In previous work, we designed new classes of synthetic peptides that are highly effective against biofilms and antibiotic-resistant bacteria in vitro and in vivo. We have also generated peptides that potentiate conventional antibiotics, discovered synthetic peptides that sensitize drug-resistant bacteria to antibiotics, and built host-targeting immunotherapies. Moreover, we designed mirror-image (D-enantiomeric) peptides that are resistant to enzymatic degradation by proteases and therefore have a longer half-life and are more stable than natural peptides. These modified peptides, which are more suitable for animal testing, protect against otherwise lethal bacterial infections in several animal models, thus demonstrating clinical potential.
What are you looking forward to most about your research?
From a scientific standpoint, I am excited about creating the first class of computer-made antibiotics. From a more personal perspective, working towards this goal alongside a team of incredibly driven, passionate, creative, and diverse individuals is truly a dream come true. It is a privilege to work with such incredible people in a special and inspiring place like the University of Pennsylvania.
Luiz Pedro de Carvalho
How did you get into your field of study?

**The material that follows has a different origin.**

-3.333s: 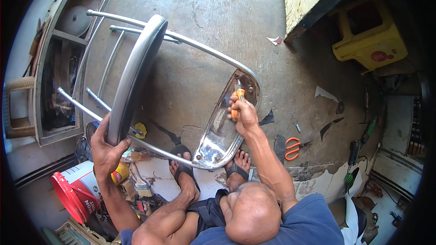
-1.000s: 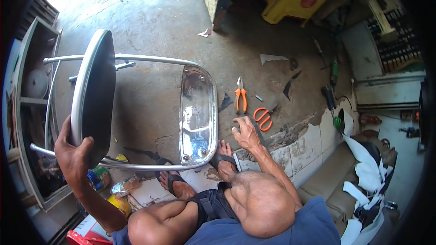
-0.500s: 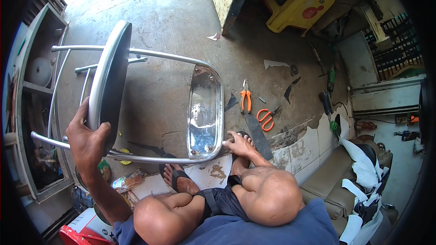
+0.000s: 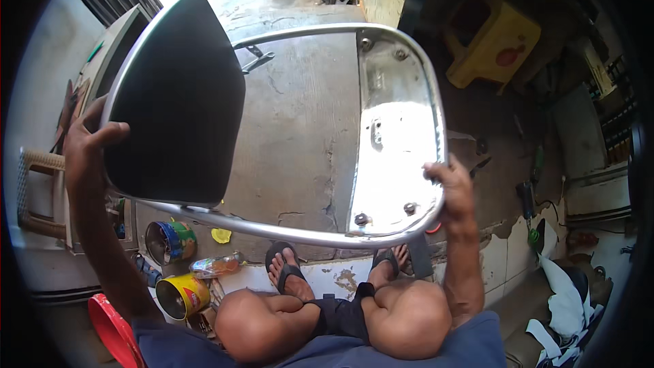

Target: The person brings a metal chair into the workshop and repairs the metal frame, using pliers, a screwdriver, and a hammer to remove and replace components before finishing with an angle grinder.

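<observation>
From afar I see the left hand (image 4: 88,143) gripping the black seat (image 4: 177,102) by its edge, the right hand (image 4: 454,191) curled over the rim of the backrest (image 4: 381,88). The chair frame (image 4: 293,233) is above the floor's (image 4: 293,143) near edge: seat on, backrest bare.

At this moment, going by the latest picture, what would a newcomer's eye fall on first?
The big dark padded seat dominates the left of the view, its edge gripped by the left hand. Next comes the glaring metal panel at the right end of the tubular frame, its outer edge held by the right hand. Beyond, a yellow plastic stool stands out in the shadowed upper right.
</observation>
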Motion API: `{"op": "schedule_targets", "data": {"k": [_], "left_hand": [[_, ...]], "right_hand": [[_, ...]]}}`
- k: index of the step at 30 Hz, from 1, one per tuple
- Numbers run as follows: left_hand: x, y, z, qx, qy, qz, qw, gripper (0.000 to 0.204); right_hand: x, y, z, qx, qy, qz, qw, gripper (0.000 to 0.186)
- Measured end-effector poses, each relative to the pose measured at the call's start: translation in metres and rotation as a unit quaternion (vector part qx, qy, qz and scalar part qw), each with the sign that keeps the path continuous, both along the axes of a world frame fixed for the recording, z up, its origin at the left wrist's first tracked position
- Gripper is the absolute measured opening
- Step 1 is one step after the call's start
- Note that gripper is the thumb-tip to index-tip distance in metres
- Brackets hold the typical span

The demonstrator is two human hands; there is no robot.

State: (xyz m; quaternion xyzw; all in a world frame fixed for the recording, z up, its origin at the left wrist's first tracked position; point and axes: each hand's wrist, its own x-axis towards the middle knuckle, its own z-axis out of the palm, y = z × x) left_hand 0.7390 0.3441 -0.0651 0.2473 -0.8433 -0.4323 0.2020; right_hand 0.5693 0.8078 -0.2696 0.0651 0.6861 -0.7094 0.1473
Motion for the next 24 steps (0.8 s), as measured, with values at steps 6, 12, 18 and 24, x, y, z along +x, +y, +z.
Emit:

I knew I would be a scientist since I was eight years old. Carl Sagan’s Cosmos had a profound effect on me, even though physics was clearly not my call. I studied pharmaceutical sciences at the Federal University of Rio Grande do Sul in Porto Alegre – Brazil and after a brief MSc degree at the same university, I moved to the USA for my Ph.D. I studied mechanistic enzymology under John S. Blanchard, at the Albert Einstein College of Medicine, in New York City. Although enzymology truly expanded my perception of chemistry and biology, I felt I need to learn some microbiology. I joined Carl Nathan’s lab at Weill Cornell Med School, also in NYC, and had the privilege to work in a big group focused on Mycobacterium tuberculosis. During my postdoc at Cornell, thanks to a faculty member, Kyu Rhee, I could work on the first applications of liquid chromatography-mass spectrometry metabolomics to M. tuberculosis enzymology, physiology, and pharmacology. I trained on how to work with M. tuberculosis as planned but also had the privilege of learning how valuable and accessible mass spectrometry had become.
What is the most exciting discovery you have made in your career so far?
I was fortunate to find a position at the National Institute for Medical Research in London, U.K., which is now part of the Francis Crick Institute. During my independent career, I have focused on three themes: (i) functional genomics and enzymology, (ii) host-relevant M. tuberculosis metabolism, and (iii) mechanistic antibiotic research. On antibiotics, we significantly expanded our understanding of how a small molecule natural product antibiotic really works. D-cycloserine (DCS) is a cornerstone drug used to treat drug-resistant tuberculosis. It was a tough decision to work on it as a junior faculty as several outstanding scientists such as Richard Silverman and Christopher Walsh had worked on it. However, nearly all the work is done on DCS, and its two targets employed enzymes from model bacteria such as E. coli. Using alanine racemase and D-Ala:D-Ala ligase from M. tuberculosis and other species, we published a series of studies that led ultimately to a revision of the mechanism of action and resistance to this drug. During these studies, we discovered that alanine racemase, one of the DCS targets, is also a resistant determinant. To our knowledge, this is the first case of target mediated antibiotic inactivation.
What are you looking forward to most about your research?
I think we have made important discoveries in the three areas we have focused on. I am super excited about a number of ongoing projects in the lab now. For now, the plan is to continue to investigate the biochemical and metabolic basis of human tuberculosis, from the bug side. I am indebted to my family, colleagues, mentors, and collaborators, and to the Wellcome Trust and the Francis Crick Institute for allowing me to carry out bold, imaginative blue-sky research on the world’s most important bacterial pathogen.